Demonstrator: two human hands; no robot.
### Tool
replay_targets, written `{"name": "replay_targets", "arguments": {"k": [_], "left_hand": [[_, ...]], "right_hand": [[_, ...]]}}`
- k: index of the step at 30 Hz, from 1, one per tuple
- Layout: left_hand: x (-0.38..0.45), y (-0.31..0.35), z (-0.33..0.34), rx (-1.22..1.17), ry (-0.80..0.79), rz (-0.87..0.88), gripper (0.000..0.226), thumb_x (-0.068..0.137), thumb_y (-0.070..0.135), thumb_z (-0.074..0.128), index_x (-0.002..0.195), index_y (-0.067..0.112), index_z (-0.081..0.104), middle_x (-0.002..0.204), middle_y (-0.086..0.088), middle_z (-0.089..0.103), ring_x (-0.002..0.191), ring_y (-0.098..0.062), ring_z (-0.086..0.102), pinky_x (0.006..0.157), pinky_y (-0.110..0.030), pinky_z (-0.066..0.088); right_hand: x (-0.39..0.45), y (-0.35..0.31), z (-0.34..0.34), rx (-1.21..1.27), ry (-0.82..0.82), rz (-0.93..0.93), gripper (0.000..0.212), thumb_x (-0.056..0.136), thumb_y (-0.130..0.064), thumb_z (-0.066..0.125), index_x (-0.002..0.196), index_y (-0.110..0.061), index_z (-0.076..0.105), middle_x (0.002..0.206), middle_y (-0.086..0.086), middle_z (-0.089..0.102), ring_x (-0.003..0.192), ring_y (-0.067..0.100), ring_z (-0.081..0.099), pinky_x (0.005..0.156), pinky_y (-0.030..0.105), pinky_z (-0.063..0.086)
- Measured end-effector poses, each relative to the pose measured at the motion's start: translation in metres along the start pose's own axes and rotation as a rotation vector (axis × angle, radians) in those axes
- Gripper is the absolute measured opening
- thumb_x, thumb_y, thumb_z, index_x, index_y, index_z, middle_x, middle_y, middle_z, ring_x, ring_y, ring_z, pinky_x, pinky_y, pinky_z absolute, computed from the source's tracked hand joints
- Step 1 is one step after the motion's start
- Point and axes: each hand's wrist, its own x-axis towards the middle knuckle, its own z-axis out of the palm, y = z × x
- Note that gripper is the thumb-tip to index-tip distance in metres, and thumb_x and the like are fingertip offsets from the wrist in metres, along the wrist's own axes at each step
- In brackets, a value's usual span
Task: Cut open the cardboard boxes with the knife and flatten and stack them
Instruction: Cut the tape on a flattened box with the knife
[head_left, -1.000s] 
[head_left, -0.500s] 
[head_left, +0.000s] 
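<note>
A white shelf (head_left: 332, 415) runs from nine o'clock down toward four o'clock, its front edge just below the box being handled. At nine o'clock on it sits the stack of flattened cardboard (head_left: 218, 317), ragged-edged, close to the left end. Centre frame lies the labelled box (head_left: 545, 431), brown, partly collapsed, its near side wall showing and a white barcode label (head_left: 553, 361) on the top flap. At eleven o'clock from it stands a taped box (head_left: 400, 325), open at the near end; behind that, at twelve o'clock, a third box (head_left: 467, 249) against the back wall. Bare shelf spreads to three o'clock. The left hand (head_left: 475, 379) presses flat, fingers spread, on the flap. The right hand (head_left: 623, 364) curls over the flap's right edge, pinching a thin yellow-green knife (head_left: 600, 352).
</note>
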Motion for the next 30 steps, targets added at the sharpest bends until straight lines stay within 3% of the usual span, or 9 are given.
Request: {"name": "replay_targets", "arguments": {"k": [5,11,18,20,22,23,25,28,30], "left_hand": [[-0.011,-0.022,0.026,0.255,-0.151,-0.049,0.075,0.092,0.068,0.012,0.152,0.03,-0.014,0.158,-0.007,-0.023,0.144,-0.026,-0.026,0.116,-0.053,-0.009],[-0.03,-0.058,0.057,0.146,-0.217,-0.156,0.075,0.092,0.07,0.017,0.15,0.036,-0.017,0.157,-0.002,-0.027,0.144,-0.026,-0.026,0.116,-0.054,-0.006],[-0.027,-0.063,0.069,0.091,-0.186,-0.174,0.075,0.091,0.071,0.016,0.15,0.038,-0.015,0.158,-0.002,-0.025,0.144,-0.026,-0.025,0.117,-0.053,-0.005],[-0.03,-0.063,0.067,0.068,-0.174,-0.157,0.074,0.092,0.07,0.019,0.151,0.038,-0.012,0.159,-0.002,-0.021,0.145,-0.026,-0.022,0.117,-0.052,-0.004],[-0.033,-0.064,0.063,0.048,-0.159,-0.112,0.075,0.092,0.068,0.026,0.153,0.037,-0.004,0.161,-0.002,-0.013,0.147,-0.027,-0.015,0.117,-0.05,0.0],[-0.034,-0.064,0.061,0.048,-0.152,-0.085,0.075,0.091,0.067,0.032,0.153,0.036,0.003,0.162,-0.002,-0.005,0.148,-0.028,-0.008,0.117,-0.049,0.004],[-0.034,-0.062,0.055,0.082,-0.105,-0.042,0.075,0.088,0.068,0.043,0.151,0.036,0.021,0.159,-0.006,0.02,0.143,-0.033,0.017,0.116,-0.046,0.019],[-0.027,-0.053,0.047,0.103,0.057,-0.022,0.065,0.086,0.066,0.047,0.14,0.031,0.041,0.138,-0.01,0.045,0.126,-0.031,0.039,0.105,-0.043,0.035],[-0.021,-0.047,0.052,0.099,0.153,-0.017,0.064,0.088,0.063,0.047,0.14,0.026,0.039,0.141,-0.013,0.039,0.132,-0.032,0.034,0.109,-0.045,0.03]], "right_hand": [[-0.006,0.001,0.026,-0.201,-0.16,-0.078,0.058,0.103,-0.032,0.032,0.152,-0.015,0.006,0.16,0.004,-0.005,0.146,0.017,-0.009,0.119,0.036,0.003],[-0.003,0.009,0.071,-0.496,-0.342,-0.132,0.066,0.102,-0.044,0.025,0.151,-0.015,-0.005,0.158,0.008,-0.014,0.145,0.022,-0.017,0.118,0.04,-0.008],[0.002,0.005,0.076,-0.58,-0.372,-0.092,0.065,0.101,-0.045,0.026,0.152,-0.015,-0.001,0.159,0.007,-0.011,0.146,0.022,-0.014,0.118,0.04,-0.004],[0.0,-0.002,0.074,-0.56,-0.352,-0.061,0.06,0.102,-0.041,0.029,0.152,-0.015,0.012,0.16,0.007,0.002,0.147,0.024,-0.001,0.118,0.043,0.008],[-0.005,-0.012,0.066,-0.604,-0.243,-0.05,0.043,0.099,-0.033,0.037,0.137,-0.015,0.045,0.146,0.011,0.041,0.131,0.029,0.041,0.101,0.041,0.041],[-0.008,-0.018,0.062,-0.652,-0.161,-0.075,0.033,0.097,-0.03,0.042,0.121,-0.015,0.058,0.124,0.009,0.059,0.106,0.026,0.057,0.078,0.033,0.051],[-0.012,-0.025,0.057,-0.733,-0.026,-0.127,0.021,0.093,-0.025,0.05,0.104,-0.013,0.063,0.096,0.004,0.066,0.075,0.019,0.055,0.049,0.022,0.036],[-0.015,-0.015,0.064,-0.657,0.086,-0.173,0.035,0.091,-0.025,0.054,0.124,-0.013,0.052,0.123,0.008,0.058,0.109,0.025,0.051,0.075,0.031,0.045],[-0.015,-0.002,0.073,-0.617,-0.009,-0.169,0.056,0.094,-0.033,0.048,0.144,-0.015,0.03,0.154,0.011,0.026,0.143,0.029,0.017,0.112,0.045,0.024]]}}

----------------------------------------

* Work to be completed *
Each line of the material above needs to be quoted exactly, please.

* Reply *
Demonstrator: two human hands; no robot.
### Tool
replay_targets, written `{"name": "replay_targets", "arguments": {"k": [_], "left_hand": [[_, ...]], "right_hand": [[_, ...]]}}`
- k: index of the step at 30 Hz, from 1, one per tuple
- Layout: left_hand: x (-0.38..0.45), y (-0.31..0.35), z (-0.33..0.34), rx (-1.22..1.17), ry (-0.80..0.79), rz (-0.87..0.88), gripper (0.000..0.226), thumb_x (-0.068..0.137), thumb_y (-0.070..0.135), thumb_z (-0.074..0.128), index_x (-0.002..0.195), index_y (-0.067..0.112), index_z (-0.081..0.104), middle_x (-0.002..0.204), middle_y (-0.086..0.088), middle_z (-0.089..0.103), ring_x (-0.002..0.191), ring_y (-0.098..0.062), ring_z (-0.086..0.102), pinky_x (0.006..0.157), pinky_y (-0.110..0.030), pinky_z (-0.066..0.088); right_hand: x (-0.39..0.45), y (-0.35..0.31), z (-0.34..0.34), rx (-1.21..1.27), ry (-0.82..0.82), rz (-0.93..0.93), gripper (0.000..0.212), thumb_x (-0.056..0.136), thumb_y (-0.130..0.064), thumb_z (-0.066..0.125), index_x (-0.002..0.196), index_y (-0.110..0.061), index_z (-0.076..0.105), middle_x (0.002..0.206), middle_y (-0.086..0.086), middle_z (-0.089..0.102), ring_x (-0.003..0.192), ring_y (-0.067..0.100), ring_z (-0.081..0.099), pinky_x (0.005..0.156), pinky_y (-0.030..0.105), pinky_z (-0.063..0.086)
- Measured end-effector poses, each relative to the pose measured at the motion's start: translation in metres along the start pose's own axes and rotation as a rotation vector (axis × angle, radians) in those axes
- Gripper is the absolute measured opening
- thumb_x, thumb_y, thumb_z, index_x, index_y, index_z, middle_x, middle_y, middle_z, ring_x, ring_y, ring_z, pinky_x, pinky_y, pinky_z absolute, computed from the source's tracked hand joints
- Step 1 is one step after the motion's start
- Point and axes: each hand's wrist, its own x-axis towards the middle knuckle, its own z-axis out of the palm, y = z × x
- Note that gripper is the thumb-tip to index-tip distance in metres, and thumb_x and the like are fingertip offsets from the wrist in metres, along the wrist's own axes at each step
- In brackets, a value's usual span
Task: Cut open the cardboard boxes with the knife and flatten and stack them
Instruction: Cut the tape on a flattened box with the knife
[head_left, -1.000s] 
[head_left, -0.500s] 
[head_left, +0.000s] 
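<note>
A white shelf (head_left: 332, 415) runs from nine o'clock down toward four o'clock, its front edge just below the box being handled. At nine o'clock on it sits the stack of flattened cardboard (head_left: 218, 317), ragged-edged, close to the left end. Centre frame lies the labelled box (head_left: 545, 431), brown, partly collapsed, its near side wall showing and a white barcode label (head_left: 553, 361) on the top flap. At eleven o'clock from it stands a taped box (head_left: 400, 325), open at the near end; behind that, at twelve o'clock, a third box (head_left: 467, 249) against the back wall. Bare shelf spreads to three o'clock. The left hand (head_left: 475, 379) presses flat, fingers spread, on the flap. The right hand (head_left: 623, 364) curls over the flap's right edge, pinching a thin yellow-green knife (head_left: 600, 352).
</note>
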Motion for the next 30 steps, targets added at the sharpest bends until straight lines stay within 3% of the usual span, or 9 are given.
Request: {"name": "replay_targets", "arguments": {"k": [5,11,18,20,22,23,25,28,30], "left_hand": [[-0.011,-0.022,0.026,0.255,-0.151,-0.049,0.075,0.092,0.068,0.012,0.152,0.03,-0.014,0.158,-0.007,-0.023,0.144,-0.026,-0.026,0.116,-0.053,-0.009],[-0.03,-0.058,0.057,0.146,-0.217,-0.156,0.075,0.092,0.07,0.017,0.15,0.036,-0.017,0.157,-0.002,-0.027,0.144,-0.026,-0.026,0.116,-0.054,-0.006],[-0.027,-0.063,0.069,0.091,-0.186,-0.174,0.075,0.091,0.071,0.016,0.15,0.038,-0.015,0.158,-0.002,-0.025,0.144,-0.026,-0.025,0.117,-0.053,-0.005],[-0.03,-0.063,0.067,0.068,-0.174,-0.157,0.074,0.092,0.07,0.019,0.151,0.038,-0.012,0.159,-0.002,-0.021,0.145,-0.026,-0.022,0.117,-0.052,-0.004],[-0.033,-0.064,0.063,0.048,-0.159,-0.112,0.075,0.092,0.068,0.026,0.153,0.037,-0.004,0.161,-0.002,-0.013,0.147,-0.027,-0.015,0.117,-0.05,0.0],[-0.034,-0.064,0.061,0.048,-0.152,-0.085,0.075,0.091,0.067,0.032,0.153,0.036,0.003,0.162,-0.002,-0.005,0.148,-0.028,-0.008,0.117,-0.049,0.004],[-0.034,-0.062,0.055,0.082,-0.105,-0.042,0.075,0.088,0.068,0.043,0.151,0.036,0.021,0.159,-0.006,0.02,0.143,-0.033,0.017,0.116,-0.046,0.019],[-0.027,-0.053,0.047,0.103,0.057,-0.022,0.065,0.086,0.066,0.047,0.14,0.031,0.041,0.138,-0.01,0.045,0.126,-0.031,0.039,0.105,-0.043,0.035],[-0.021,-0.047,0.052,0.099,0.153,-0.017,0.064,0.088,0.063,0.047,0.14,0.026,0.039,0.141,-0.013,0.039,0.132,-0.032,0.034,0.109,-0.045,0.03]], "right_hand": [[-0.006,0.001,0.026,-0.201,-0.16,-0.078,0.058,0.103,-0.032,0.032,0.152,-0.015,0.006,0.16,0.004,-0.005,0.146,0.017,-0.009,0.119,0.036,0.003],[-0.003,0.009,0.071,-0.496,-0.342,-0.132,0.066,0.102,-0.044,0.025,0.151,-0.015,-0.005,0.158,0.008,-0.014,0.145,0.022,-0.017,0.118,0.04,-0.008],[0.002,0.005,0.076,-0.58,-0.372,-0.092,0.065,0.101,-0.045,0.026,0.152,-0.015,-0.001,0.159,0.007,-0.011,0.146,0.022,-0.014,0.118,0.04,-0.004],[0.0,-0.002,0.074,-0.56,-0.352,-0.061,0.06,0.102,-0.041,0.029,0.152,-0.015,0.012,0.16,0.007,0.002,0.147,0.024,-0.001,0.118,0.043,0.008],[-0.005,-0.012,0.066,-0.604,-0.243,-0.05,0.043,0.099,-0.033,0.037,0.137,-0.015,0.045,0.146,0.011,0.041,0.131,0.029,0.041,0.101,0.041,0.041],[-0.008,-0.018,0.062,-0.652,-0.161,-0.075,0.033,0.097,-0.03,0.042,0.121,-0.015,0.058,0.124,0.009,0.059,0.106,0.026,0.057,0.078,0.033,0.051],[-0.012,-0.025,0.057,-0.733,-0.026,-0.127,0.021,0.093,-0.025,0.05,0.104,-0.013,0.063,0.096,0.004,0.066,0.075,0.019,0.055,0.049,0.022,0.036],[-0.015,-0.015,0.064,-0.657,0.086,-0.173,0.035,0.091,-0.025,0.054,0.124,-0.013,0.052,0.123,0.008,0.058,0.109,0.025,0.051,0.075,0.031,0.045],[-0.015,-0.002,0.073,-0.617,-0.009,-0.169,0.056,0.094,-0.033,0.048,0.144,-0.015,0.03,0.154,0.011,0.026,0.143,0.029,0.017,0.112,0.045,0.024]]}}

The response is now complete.